I like all stuff with [] and {}. Selectors like this [-1:1]. Possibility to write less code, but more something meaningfull, that gives to write Models and other declarative things very DRY.
Like any programming language, it is just a tool in the box or a brush by which you may paint your creation. Any creative endeavour requires that the artist loves the tools he uses; otherwise, the outcome suffers. Some people like Python for the same reason others love Perl. Incidentally, I have found that most Python lovers loathe Perl's flexible and expressive syntax. As a Perl lover, I don't hate Python, but consider it to be overly structured and restrictive.
If you ask me, all of these throngs of people who seem to love Python were silently suffering under the tool choices before Python came into being. Some suffered under Perl, others under something else.
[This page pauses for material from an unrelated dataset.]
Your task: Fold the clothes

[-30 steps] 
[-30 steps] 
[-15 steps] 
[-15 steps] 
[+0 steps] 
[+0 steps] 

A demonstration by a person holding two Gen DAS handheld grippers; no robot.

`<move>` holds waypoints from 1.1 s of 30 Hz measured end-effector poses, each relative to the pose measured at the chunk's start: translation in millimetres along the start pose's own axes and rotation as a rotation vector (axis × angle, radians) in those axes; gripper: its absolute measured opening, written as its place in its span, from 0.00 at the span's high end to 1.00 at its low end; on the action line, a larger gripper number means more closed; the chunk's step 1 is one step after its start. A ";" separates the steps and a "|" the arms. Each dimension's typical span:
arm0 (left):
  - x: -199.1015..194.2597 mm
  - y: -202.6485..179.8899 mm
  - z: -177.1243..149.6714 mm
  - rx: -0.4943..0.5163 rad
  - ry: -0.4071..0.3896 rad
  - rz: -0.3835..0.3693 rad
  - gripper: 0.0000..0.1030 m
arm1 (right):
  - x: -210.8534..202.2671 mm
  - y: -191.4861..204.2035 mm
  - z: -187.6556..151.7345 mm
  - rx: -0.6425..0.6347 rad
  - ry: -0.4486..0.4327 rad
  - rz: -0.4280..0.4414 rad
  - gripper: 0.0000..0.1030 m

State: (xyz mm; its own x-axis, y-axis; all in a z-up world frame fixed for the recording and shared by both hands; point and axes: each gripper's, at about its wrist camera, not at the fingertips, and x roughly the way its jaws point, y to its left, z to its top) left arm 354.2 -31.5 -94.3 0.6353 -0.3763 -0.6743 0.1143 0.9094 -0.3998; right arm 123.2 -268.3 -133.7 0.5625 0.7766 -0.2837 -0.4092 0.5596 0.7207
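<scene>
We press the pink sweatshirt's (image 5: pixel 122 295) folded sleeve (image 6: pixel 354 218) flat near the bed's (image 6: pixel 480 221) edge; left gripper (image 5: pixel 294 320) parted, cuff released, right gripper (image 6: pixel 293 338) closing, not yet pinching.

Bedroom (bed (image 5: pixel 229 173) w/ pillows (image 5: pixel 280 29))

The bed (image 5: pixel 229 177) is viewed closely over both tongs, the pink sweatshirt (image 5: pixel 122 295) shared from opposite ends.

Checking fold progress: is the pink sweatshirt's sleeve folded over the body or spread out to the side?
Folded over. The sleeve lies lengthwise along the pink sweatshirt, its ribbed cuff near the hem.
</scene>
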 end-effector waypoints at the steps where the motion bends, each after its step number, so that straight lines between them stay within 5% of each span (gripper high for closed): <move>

In other words, I believe that when Python came along, it found a large group of silent sufferers longing for a tool like Python.
I can't program in Python because I can't "think" in Python. I can "think" in Perl, therefore, it is the tool I prefer. The silently suffering mass of, now, Python users seem to have found some long lost salvation. Now if they could only keep their evangelism to themselves :).
If you are familiar with the .NET CLR and prefer a statically-typed language, but you like Python's lightweight syntax, then perhaps Boo is the language for you.
Don't get me wrong, I am and will always be a devoted fan of C#.
But sometimes there are things I can't do in C#. lthough C# keeps reducing those gaps, Python is still the language I go to to fill them.
It's dynamic, flexible, powerful, and clean. Lovely language. Whenever I need to script or build dynamic or functional (as in functional programming) software, I go Python.
For me Python is the most elegant language I've used. The syntax is minimalist (significantly less punctuation than most) and intentionally modeled after the psuedo-code conventions which are ubiquitously used by programmer to outline their intentions.
Python's if __name__ == '__main__': suite encourages re-use and test driven development.
For example, the night before last I hacked together to run thousands of ssh jobs (with about 100 concurrently) and gather up all the results (output, error messages, exit values) ... and record the time take on each. It also handles timeouts (An ssh command can stall indefinitely on connection to a thrashing system --- it's connection timeouts and retry options don't apply after the socket connection is made, not matter if the authentication stalls). This only takes a few dozen lines of Python and it's really is easiest to create it as a class (defined above the __main__ suite) and do my command line parsing in a simple wrapper down inside __main__. That's sufficient to do the job at hand (I ran the script on 25,000 hosts the next day, in about two hours). It I can now use this code in other scripts as easily as:
from sshwrap import SSHJobMan
cmd = '/etc/init.d/foo restart'
targets = queryDB(some_criteria)
job = SSHJobMan(cmd, targets)
job.start()
while not job.done():
completed = job.poll()
# ...
# Deal with incremental disposition of of completed jobs
for each in sorted(job.results):
# ...
# Summarize results
... and so on.
So my script can be used for simple jobs ... and it can be imported as a module for more specialized work that couldn't be described on my wrapper's command line. (For example I could start up "consumer" subprocesses for handling other work on each host where the job was successful while spitting out service tickets or automated reboot requests for all hosts reporting timeouts or failures, etc).
For modules which have no standalone usage I can use the __main__ suite to contain unit-tests. Thus every module can contain its own tests ... which, in fact, can be integrated into the "doc strings" using the doctest module from the standard libraries. (Which, incidentally, means that properly formatted examples in the documentary comments can be kept in sync with the implementation ... since they are parts of the unit-test suite).
The main thing I like about Python is its very concise, readable syntax. Though using indentation as a block delimiter can seem strange at first, once you begin to code a lot in the language I find it begins to make sense. Though the core language is quite simple, its more advanced features, e.g. list comprehension, decorators and generators, are rather useful too.
In addition, the Python standard library is just fantastic; its documentation is very well written, and it contains a lot of very useful packages. I also find that there are plenty of good bindings for C libraries, such as PyGTK, Webkit and Qt, to name but a few.
One caveat is that Python, like most dynamic languages, is quite slow in comparison with compiled, statically-typed languages. However, you can easily extend it with C, allowing you to write code requiring better performance in C and the rest in Python.
It's a great language overall, and (for me at least) makes coding more productive and enjoyable.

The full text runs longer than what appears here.